* **Prompt**
With pictures omitted, restate the data word for word.

* **Recorded information**
BEGIN

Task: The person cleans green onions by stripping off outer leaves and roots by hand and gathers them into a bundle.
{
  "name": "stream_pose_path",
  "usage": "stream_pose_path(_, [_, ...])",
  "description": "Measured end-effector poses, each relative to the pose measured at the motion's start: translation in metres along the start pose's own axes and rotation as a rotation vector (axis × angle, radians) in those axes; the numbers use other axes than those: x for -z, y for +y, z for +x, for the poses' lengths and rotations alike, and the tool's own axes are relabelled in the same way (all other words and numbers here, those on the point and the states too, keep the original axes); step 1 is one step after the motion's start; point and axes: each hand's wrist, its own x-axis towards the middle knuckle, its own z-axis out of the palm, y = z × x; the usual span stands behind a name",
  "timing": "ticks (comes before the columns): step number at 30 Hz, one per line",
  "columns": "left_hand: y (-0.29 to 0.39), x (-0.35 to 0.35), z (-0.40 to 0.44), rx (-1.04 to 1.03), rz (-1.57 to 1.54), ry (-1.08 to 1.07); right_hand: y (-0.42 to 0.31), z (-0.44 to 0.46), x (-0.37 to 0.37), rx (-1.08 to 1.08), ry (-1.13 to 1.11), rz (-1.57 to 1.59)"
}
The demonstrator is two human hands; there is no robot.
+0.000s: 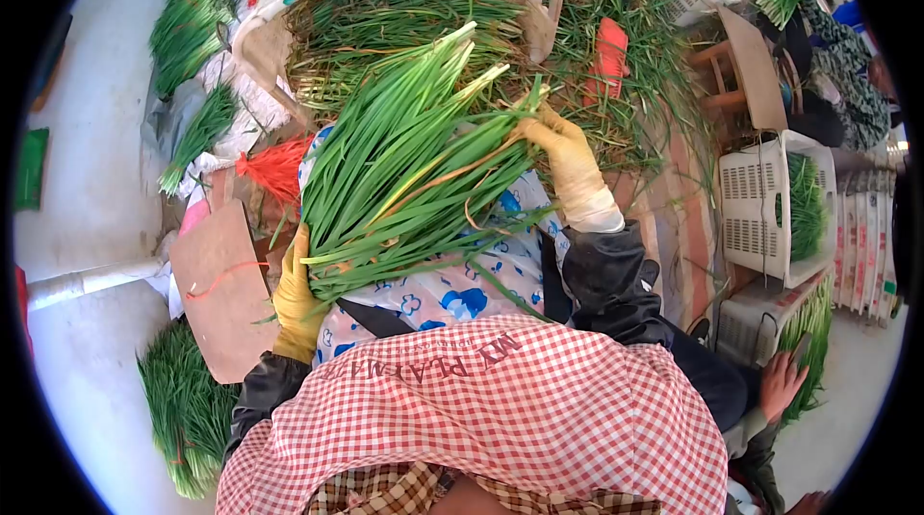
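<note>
A big loose bunch of garlic chives point(414, 159) lies across my lap, its pale cut ends pointing up and to the right. My left hand point(296, 298), in a yellow glove, holds the leafy end at the lower left; its fingers are partly hidden under the leaves. At the right side of the bunch, my gloved right hand point(566, 164) is closed on some stalks near their ends, among them a brownish, withered leaf. Beneath the chives is a plastic apron point(462, 298) with blue flower prints.
A white crate point(265, 53) of chives stands in front of me, with loose trimmings and a red bundle point(608, 58) beside it. Red ties point(277, 168) and a brown board point(219, 289) are at left. Crates point(751, 212) and another person's hand point(782, 385) are at right.
</note>
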Motion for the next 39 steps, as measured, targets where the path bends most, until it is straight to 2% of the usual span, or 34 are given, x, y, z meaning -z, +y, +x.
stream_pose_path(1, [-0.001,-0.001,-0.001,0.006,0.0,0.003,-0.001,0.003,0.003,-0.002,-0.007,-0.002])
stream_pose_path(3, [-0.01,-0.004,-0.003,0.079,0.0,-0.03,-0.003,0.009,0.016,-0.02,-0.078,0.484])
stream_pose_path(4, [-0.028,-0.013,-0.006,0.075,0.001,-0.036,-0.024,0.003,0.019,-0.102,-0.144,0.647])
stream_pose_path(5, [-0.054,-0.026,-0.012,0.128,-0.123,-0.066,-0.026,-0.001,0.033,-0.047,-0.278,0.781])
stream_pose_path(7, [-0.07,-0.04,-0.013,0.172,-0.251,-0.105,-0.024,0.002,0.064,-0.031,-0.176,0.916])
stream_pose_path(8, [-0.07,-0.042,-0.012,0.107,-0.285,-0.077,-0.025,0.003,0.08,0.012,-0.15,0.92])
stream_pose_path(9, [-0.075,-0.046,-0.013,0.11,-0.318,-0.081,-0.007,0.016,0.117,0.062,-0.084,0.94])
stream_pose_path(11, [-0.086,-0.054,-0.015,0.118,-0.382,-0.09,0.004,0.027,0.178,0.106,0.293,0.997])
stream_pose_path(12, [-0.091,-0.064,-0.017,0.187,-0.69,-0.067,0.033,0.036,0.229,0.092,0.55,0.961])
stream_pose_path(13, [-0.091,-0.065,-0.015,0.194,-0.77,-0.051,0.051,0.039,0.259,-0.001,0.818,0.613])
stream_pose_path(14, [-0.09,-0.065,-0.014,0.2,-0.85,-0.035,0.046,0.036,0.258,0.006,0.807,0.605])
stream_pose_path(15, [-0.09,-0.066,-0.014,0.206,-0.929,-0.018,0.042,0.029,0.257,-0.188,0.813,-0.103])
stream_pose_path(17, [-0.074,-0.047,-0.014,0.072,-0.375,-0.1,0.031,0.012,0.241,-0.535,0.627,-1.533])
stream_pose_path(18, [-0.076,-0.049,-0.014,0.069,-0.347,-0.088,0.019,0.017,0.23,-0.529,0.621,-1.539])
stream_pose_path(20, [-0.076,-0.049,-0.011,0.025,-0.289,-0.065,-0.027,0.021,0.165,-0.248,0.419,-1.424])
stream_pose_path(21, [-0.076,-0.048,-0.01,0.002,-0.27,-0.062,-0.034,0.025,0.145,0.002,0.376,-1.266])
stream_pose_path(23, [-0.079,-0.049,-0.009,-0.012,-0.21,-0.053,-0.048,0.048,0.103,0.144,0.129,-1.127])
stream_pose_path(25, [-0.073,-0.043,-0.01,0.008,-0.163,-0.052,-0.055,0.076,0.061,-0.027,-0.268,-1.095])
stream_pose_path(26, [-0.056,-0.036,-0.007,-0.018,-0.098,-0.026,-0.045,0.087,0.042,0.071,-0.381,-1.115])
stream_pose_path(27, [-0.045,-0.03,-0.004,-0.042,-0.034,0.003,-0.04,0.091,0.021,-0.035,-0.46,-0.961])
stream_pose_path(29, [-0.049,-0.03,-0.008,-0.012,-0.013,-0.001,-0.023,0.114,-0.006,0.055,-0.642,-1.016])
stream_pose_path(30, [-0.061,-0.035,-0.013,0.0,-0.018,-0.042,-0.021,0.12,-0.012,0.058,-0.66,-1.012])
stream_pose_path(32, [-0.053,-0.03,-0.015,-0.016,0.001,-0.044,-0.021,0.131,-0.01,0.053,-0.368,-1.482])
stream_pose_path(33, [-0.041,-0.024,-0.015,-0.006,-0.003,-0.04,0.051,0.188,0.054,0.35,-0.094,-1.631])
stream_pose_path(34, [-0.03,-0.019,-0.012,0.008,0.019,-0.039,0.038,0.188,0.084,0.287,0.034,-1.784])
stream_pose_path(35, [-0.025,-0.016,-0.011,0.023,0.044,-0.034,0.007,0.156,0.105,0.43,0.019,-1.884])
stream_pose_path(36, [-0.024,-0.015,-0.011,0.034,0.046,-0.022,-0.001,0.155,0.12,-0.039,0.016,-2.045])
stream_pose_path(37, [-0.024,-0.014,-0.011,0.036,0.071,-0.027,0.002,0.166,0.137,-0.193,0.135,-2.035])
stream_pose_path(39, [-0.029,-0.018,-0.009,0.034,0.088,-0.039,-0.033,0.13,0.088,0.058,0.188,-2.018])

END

* **Solution to the problem**
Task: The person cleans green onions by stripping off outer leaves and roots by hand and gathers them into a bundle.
{
  "name": "stream_pose_path",
  "usage": "stream_pose_path(_, [_, ...])",
  "description": "Measured end-effector poses, each relative to the pose measured at the motion's start: translation in metres along the start pose's own axes and rotation as a rotation vector (axis × angle, radians) in those axes; the numbers use other axes than those: x for -z, y for +y, z for +x, for the poses' lengths and rotations alike, and the tool's own axes are relabelled in the same way (all other words and numbers here, those on the point and the states too, keep the original axes); step 1 is one step after the motion's start; point and axes: each hand's wrist, its own x-axis towards the middle knuckle, its own z-axis out of the palm, y = z × x; the usual span stands behind a name",
  "timing": "ticks (comes before the columns): step number at 30 Hz, one per line",
  "columns": "left_hand: y (-0.29 to 0.39), x (-0.35 to 0.35), z (-0.40 to 0.44), rx (-1.04 to 1.03), rz (-1.57 to 1.54), ry (-1.08 to 1.07); right_hand: y (-0.42 to 0.31), z (-0.44 to 0.46), x (-0.37 to 0.37), rx (-1.08 to 1.08), ry (-1.13 to 1.11), rz (-1.57 to 1.59)"
}
The demonstrator is two human hands; there is no robot.
+0.000s: 
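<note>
A big loose bunch of garlic chives point(414, 159) lies across my lap, its pale cut ends pointing up and to the right. My left hand point(296, 298), in a yellow glove, holds the leafy end at the lower left; its fingers are partly hidden under the leaves. At the right side of the bunch, my gloved right hand point(566, 164) is closed on some stalks near their ends, among them a brownish, withered leaf. Beneath the chives is a plastic apron point(462, 298) with blue flower prints.
A white crate point(265, 53) of chives stands in front of me, with loose trimmings and a red bundle point(608, 58) beside it. Red ties point(277, 168) and a brown board point(219, 289) are at left. Crates point(751, 212) and another person's hand point(782, 385) are at right.
</note>
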Motion for the next 39 steps, as measured, targets where the path bends most, until it is straight to 2% of the usual span, or 34 are given, x, y, z meaning -z, +y, +x.
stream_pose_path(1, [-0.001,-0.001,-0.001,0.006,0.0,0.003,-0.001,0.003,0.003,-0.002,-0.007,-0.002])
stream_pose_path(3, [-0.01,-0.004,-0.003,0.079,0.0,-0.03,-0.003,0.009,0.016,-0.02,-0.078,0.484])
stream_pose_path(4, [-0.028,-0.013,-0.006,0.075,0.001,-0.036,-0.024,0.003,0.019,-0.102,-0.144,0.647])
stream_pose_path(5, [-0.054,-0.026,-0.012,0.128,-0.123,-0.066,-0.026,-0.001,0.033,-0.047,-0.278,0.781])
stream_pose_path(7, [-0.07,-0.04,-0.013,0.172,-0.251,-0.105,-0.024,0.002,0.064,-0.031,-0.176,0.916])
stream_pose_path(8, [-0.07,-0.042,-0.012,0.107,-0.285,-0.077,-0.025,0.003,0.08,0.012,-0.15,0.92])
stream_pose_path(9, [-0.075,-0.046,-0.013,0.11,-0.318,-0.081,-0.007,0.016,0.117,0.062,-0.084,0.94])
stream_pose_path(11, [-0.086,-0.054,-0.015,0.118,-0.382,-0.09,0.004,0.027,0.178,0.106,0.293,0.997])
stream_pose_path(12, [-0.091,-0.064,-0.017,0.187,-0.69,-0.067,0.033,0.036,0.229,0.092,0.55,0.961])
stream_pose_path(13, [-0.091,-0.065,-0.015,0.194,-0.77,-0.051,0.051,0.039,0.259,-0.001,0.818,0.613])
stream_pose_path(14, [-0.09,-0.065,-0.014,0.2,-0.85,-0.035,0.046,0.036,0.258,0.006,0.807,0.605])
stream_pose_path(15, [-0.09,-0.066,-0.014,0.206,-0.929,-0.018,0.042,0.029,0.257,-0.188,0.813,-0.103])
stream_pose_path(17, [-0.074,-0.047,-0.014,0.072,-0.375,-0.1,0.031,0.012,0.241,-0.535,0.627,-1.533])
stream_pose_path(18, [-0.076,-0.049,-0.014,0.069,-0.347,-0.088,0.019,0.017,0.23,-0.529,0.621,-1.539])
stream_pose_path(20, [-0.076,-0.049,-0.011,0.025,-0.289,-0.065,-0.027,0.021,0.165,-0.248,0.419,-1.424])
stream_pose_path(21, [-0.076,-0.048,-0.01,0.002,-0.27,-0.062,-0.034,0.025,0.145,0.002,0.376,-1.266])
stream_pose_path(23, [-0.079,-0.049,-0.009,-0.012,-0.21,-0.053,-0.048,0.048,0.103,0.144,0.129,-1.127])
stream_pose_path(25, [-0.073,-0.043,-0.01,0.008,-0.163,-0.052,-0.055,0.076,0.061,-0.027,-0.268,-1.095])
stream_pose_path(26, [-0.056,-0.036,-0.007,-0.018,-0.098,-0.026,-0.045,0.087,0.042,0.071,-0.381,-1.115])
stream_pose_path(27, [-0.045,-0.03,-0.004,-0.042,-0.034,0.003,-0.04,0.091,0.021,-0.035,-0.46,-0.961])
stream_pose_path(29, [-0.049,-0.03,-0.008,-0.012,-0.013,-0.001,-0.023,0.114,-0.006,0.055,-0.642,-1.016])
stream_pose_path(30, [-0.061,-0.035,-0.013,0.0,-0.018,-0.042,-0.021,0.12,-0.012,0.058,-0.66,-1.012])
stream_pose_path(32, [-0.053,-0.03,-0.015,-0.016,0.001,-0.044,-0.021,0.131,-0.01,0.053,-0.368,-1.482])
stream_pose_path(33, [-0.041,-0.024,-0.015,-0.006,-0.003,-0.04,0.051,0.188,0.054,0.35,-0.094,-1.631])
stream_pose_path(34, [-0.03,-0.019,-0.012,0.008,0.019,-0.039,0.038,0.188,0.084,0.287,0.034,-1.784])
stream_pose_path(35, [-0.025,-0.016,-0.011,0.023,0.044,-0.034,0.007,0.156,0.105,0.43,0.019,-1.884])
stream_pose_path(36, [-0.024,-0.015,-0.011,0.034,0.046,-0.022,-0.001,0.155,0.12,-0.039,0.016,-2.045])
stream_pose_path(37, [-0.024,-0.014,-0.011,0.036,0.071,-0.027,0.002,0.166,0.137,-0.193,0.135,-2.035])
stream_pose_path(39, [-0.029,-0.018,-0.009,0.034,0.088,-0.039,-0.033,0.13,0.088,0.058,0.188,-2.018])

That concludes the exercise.